### TASK
Read the entries that follow and give each one again precisely.

### TASK INPUTS
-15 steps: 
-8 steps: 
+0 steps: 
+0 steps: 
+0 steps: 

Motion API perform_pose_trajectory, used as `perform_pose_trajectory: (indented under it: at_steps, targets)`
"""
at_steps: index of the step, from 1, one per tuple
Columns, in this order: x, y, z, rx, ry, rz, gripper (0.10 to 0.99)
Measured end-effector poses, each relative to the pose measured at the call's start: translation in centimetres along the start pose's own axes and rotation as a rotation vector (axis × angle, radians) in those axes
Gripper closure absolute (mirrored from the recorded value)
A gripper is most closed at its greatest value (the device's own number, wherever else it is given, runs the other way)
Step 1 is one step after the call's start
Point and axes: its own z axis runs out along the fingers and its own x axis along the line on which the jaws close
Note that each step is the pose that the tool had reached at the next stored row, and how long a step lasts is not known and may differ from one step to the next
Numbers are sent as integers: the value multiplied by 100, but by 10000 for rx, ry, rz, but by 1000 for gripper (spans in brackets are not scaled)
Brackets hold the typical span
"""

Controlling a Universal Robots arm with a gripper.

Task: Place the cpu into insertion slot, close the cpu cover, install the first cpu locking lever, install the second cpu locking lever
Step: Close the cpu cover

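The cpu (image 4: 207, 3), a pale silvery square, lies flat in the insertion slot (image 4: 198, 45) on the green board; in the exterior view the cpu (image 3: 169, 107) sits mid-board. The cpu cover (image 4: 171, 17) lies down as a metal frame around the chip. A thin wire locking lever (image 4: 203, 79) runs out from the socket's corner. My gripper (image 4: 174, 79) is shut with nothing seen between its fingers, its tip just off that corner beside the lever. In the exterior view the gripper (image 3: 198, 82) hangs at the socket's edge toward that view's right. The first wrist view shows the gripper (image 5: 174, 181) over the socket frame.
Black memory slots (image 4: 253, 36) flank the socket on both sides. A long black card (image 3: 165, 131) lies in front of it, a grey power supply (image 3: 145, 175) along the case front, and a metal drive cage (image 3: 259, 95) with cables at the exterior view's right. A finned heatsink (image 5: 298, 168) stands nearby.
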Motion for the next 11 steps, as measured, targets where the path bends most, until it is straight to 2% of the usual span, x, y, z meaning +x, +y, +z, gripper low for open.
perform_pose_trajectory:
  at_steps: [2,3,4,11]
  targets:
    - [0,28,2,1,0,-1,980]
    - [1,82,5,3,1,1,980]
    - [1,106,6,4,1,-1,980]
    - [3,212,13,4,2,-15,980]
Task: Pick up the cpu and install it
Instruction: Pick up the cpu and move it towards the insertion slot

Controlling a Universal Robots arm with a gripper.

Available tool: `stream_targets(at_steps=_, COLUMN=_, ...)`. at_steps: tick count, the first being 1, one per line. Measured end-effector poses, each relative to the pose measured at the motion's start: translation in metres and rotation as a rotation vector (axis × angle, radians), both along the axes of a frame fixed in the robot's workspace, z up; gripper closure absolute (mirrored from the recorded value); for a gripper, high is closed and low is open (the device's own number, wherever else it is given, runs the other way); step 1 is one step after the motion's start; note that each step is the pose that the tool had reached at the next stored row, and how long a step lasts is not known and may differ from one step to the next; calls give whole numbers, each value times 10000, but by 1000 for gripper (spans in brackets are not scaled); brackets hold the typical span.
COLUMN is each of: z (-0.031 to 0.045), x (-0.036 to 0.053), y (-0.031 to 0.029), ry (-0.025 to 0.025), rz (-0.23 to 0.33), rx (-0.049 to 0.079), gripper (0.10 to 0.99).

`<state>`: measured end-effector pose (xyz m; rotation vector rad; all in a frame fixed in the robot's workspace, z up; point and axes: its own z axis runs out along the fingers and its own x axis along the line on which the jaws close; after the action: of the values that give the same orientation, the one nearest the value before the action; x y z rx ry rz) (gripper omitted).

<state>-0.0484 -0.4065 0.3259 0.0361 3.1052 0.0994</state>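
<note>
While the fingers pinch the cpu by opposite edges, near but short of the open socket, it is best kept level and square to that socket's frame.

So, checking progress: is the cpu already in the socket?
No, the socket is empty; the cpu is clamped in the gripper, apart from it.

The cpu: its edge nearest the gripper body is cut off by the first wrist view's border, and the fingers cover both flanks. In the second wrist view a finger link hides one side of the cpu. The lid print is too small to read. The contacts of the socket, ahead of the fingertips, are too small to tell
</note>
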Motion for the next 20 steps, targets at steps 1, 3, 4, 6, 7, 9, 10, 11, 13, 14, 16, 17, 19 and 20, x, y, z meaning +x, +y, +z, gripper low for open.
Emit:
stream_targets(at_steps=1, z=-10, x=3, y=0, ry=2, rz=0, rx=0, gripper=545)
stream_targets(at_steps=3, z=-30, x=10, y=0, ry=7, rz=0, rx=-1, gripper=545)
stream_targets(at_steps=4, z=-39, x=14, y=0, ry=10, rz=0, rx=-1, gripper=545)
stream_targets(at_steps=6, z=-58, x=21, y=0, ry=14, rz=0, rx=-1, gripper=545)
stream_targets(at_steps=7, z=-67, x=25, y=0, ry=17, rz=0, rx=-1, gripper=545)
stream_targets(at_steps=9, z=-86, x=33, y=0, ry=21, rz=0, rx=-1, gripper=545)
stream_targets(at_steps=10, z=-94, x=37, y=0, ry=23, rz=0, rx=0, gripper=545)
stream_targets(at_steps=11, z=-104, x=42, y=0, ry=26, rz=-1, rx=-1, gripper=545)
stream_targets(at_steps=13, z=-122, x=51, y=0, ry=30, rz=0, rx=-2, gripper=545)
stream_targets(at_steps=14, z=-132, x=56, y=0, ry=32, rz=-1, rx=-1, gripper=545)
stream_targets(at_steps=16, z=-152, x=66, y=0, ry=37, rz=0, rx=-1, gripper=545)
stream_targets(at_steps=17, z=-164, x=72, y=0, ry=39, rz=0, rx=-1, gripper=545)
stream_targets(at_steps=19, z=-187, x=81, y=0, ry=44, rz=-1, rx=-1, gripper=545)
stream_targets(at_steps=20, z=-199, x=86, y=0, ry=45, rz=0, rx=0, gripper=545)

### WORKED SOLUTION
-15 steps: 
-8 steps: 
+0 steps: 
+0 steps: 
+0 steps: 

Motion API perform_pose_trajectory, used as `perform_pose_trajectory: (indented under it: at_steps, targets)`
"""
at_steps: index of the step, from 1, one per tuple
Columns, in this order: x, y, z, rx, ry, rz, gripper (0.10 to 0.99)
Measured end-effector poses, each relative to the pose measured at the call's start: translation in centimetres along the start pose's own axes and rotation as a rotation vector (axis × angle, radians) in those axes
Gripper closure absolute (mirrored from the recorded value)
A gripper is most closed at its greatest value (the device's own number, wherever else it is given, runs the other way)
Step 1 is one step after the call's start
Point and axes: its own z axis runs out along the fingers and its own x axis along the line on which the jaws close
Note that each step is the pose that the tool had reached at the next stored row, and how long a step lasts is not known and may differ from one step to the next
Numbers are sent as integers: the value multiplied by 100, but by 10000 for rx, ry, rz, but by 1000 for gripper (spans in brackets are not scaled)
Brackets hold the typical span
"""

Controlling a Universal Robots arm with a gripper.

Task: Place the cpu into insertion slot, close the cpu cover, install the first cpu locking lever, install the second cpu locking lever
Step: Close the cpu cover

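The cpu (image 4: 207, 3), a pale silvery square, lies flat in the insertion slot (image 4: 198, 45) on the green board; in the exterior view the cpu (image 3: 169, 107) sits mid-board. The cpu cover (image 4: 171, 17) lies down as a metal frame around the chip. A thin wire locking lever (image 4: 203, 79) runs out from the socket's corner. My gripper (image 4: 174, 79) is shut with nothing seen between its fingers, its tip just off that corner beside the lever. In the exterior view the gripper (image 3: 198, 82) hangs at the socket's edge toward that view's right. The first wrist view shows the gripper (image 5: 174, 181) over the socket frame.
Black memory slots (image 4: 253, 36) flank the socket on both sides. A long black card (image 3: 165, 131) lies in front of it, a grey power supply (image 3: 145, 175) along the case front, and a metal drive cage (image 3: 259, 95) with cables at the exterior view's right. A finned heatsink (image 5: 298, 168) stands nearby.
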Motion for the next 11 steps, as measured, targets where the path bends most, until it is straight to 2% of the usual span, x, y, z meaning +x, +y, +z, gripper low for open.
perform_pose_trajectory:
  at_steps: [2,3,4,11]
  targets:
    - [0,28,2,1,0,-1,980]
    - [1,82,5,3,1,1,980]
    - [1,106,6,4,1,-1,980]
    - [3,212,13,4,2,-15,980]
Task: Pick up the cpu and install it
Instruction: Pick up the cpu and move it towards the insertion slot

Controlling a Universal Robots arm with a gripper.

Available tool: `stream_targets(at_steps=_, COLUMN=_, ...)`. at_steps: tick count, the first being 1, one per line. Measured end-effector poses, each relative to the pose measured at the motion's start: translation in metres and rotation as a rotation vector (axis × angle, radians), both along the axes of a frame fixed in the robot's workspace, z up; gripper closure absolute (mirrored from the recorded value); for a gripper, high is closed and low is open (the device's own number, wherever else it is given, runs the other way); step 1 is one step after the motion's start; note that each step is the pose that the tool had reached at the next stored row, and how long a step lasts is not known and may differ from one step to the next; calls give whole numbers, each value times 10000, but by 1000 for gripper (spans in brackets are not scaled); brackets hold the typical span.
COLUMN is each of: z (-0.031 to 0.045), x (-0.036 to 0.053), y (-0.031 to 0.029), ry (-0.025 to 0.025), rz (-0.23 to 0.33), rx (-0.049 to 0.079), gripper (0.10 to 0.99).

`<state>`: measured end-effector pose (xyz m; rotation vector rad; all in a frame fixed in the robot's workspace, z up; point and axes: its own z axis runs out along the fingers and its own x axis along the line on which the jaws close; after the action: of the values that give the same orientation, the one nearest the value before the action; x y z rx ry rz) (gripper omitted).

<state>-0.0484 -0.4065 0.3259 0.0361 3.1052 0.0994</state>
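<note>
While the fingers pinch the cpu by opposite edges, near but short of the open socket, it is best kept level and square to that socket's frame.

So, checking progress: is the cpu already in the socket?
No, the socket is empty; the cpu is clamped in the gripper, apart from it.

The cpu: its edge nearest the gripper body is cut off by the first wrist view's border, and the fingers cover both flanks. In the second wrist view a finger link hides one side of the cpu. The lid print is too small to read. The contacts of the socket, ahead of the fingertips, are too small to tell
</note>
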Motion for the next 20 steps, targets at steps 1, 3, 4, 6, 7, 9, 10, 11, 13, 14, 16, 17, 19 and 20, x, y, z meaning +x, +y, +z, gripper low for open.
Emit:
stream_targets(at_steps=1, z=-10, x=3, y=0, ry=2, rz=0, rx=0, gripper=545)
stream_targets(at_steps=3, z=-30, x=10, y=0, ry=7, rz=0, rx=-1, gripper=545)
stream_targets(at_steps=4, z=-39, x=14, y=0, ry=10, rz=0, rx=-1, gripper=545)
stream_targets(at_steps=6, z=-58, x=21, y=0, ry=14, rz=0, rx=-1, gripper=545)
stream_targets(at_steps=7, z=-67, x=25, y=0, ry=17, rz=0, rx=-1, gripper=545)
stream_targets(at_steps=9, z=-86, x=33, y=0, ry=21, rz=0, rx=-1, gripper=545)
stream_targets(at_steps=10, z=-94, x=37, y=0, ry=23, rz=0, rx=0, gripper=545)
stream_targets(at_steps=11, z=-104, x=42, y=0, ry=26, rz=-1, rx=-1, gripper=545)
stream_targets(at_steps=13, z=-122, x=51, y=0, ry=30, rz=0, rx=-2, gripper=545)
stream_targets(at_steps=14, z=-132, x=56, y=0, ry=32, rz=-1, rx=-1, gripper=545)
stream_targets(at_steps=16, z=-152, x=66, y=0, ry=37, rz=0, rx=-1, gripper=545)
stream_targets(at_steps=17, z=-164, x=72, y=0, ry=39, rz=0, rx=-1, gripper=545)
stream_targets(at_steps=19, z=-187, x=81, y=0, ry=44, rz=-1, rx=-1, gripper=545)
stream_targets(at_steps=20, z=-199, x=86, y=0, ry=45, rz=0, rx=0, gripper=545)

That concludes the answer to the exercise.